Ces groupes, d’origine paramilitaire, s’enrichissent grâce à leur contrôle des voies de narcotrafic, instaurant un climat de peur qui laisse les commerçants et les populations autochtones dans une constante angoisse. Norma Vera, chercheuse en sociologie, précise que les ACSN exercent une domination sur les terres et les habitants par une gouvernance armée, exploitant illégalement des ressources naturelles tout en s’enrichissant aux dépens des locaux.
"Nous sommes piégés par la peur", témoigne Atanasio Moscote, gouverneur du peuple kogui, qui évoque l’avenir incertain de sa communauté face à une présence armée intrusive. Pour Moscote, vêtu de vêtement traditionnel, cette situation crée un déséquilibre profond dans la Sierra, perturbant l’harmonie de la région, considérée comme "le cœur du monde" par les indigènes.
La fermeture récente du parc Tayrona pendant plus de deux semaines, en raison des extorsions qui touchent son personnel, a révélé l'ampleur de cette crise. Les autorités cherchaient non seulement à protéger les employés du parc, mais aussi à contrer les attaques contre les efforts de conservation, comme celles relayées par Le Monde.
"La sécurité de nos forêts et de notre biodiversité dépend de notre présence", explique Yeiner Hernandez, un agent de conservation, lors d'une mission pour surveiller les ressources précieuses de la région. Pourtant, les défis sont nombreux dans cette forêt sèche, qui abrite des écosystèmes marins et attire chaque année plus de 873.000 touristes en quête d'évasion.
Les différentes communautés indigènes de la zone – Arhuacos, Koguis et autres – ont longtemps fait face aux impacts d’un conflit interne colombien qui dure depuis plus de soixante ans, mais ils s'estiment confrontés aujourd'hui à un niveau de violence inédit. Luis Salcedo, gouverneur arhuaco, mentionne des affrontements entre le Clan del Golfo, un autre groupe paramilitaire, et les ACSN, créant un climat d’insécurité pour ces populations qui vivent de leurs traditions.

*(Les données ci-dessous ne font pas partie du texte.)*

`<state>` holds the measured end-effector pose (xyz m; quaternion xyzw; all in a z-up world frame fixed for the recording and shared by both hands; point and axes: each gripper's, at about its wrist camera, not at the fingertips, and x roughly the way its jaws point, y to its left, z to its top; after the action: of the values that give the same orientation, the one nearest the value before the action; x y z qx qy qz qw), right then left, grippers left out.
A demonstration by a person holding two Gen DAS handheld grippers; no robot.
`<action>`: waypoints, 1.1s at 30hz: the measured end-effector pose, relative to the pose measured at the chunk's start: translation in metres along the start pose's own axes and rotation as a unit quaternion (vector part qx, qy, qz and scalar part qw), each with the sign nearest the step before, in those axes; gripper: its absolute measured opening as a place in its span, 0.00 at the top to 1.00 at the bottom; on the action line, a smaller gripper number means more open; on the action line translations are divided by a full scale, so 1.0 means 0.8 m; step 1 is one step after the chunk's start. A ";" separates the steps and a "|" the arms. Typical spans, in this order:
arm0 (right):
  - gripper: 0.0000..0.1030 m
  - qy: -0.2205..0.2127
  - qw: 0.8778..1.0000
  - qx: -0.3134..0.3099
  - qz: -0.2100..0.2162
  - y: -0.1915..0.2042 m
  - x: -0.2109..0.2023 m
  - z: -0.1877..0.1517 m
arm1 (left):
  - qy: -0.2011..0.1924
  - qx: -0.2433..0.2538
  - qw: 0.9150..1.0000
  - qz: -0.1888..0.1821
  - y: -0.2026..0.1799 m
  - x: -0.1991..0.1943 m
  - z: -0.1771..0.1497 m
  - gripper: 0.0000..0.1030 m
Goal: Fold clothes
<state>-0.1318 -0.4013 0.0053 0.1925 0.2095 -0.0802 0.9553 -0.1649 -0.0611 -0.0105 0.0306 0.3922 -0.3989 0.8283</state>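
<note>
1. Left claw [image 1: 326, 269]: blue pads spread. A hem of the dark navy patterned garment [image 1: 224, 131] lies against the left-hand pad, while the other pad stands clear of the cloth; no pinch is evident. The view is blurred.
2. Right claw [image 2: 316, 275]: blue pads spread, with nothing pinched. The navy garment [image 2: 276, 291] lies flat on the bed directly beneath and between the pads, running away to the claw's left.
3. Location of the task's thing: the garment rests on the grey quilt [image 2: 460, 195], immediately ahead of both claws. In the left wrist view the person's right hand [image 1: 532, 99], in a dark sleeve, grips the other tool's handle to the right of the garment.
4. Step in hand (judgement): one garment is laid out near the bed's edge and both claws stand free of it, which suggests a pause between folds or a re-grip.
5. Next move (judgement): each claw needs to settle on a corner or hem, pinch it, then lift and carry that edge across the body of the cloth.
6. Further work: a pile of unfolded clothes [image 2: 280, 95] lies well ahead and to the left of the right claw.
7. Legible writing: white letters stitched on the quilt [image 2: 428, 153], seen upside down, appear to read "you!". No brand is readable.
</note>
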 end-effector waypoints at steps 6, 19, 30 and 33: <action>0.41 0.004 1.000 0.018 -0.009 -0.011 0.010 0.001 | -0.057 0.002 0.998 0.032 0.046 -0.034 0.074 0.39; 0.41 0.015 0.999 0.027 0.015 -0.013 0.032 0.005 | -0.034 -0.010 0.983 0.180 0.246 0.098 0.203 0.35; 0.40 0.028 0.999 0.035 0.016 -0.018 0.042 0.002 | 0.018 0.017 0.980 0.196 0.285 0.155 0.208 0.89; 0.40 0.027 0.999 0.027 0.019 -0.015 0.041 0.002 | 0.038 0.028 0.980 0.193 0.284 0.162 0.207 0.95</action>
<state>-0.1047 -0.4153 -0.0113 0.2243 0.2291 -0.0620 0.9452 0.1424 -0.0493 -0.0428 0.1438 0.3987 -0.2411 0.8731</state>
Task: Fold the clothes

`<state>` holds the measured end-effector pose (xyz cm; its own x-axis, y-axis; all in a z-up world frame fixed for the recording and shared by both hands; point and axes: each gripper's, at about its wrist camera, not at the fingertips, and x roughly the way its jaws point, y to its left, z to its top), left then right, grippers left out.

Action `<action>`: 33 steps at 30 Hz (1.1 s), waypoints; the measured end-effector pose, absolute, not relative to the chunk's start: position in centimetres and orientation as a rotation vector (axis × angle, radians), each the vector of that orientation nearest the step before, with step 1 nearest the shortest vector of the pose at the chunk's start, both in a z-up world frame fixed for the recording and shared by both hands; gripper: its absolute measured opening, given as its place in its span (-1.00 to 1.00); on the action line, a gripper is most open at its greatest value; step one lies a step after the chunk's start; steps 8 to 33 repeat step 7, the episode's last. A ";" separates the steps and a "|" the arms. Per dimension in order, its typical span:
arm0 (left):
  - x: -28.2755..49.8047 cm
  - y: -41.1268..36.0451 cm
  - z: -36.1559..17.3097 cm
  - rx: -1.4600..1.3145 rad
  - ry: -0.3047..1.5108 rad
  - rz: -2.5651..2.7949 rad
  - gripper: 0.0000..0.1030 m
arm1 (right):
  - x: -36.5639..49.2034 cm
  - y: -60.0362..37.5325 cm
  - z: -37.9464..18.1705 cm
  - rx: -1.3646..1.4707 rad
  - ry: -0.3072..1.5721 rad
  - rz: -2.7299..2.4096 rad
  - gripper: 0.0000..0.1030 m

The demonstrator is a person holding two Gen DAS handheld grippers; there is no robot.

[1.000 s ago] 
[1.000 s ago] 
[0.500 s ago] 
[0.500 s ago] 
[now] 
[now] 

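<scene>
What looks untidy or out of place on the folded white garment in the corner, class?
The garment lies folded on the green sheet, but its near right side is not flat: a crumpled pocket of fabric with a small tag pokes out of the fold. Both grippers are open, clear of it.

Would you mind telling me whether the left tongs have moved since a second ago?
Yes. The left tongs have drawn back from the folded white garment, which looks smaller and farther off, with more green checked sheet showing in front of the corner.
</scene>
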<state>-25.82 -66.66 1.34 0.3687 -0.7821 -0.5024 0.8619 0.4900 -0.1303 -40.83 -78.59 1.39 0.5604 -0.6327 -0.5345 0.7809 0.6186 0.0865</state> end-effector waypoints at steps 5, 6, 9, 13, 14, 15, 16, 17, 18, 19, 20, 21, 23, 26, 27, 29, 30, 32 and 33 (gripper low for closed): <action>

Omar Garcia, président du syndicat hôtelier de Santa Marta, lance l'alerte sur l'impact négatif des ACSN sur le secteur touristique, essentiel pour les communautés locales. "Le simple bruit d’une menace peut dissuader les visiteurs, touchant ainsi chaque aspect de la vie dans la région", avertit-il. Dans ce coin de Colombie, la beauté naturelle est confrontée à une lutte bien réelle pour la survie des habitants.